#### Task goal
Check each line of the material for the string "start", and copy the lines that have it.

#### Listed records
-=-=-

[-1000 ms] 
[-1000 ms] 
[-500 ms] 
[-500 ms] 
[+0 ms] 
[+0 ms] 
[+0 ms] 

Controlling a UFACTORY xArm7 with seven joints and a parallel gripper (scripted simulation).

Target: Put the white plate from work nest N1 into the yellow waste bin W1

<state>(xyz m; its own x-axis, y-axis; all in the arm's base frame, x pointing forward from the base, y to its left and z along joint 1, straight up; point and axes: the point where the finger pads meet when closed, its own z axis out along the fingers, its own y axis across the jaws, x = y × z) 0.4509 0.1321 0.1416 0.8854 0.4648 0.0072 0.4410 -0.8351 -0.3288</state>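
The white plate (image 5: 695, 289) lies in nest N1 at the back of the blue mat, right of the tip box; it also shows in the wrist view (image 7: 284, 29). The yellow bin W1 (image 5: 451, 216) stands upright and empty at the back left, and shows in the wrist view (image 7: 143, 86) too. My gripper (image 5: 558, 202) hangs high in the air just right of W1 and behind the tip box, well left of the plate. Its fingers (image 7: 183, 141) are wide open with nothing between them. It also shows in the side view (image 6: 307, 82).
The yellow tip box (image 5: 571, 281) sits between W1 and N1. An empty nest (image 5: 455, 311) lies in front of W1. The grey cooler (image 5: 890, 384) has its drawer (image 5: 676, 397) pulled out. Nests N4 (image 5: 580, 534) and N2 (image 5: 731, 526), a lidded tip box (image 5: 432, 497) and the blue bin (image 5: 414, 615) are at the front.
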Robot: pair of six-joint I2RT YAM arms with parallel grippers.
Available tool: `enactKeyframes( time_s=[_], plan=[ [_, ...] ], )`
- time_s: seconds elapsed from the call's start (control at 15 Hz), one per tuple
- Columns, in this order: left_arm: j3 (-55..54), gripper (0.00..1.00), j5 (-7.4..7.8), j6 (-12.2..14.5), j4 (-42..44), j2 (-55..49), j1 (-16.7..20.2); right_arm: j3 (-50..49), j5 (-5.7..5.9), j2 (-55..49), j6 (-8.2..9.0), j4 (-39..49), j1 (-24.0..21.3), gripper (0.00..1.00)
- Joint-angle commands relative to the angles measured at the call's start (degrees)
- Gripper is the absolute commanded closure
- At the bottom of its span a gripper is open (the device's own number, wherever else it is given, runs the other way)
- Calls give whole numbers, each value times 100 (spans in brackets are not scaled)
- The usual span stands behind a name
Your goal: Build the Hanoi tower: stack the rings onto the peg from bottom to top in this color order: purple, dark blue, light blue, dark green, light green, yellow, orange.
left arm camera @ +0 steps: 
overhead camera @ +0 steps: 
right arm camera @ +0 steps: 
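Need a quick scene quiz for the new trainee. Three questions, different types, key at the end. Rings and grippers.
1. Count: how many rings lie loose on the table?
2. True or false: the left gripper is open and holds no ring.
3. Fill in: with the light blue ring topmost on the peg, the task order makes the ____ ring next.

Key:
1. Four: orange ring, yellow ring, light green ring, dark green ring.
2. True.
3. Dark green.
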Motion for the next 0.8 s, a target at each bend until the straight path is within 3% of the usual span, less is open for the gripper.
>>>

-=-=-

#### Response area
- time_s: seconds elapsed from the call's start (control at 15 Hz), one per tuple
- Joint-angle commands relative to the angles measured at the call's start (degrees)

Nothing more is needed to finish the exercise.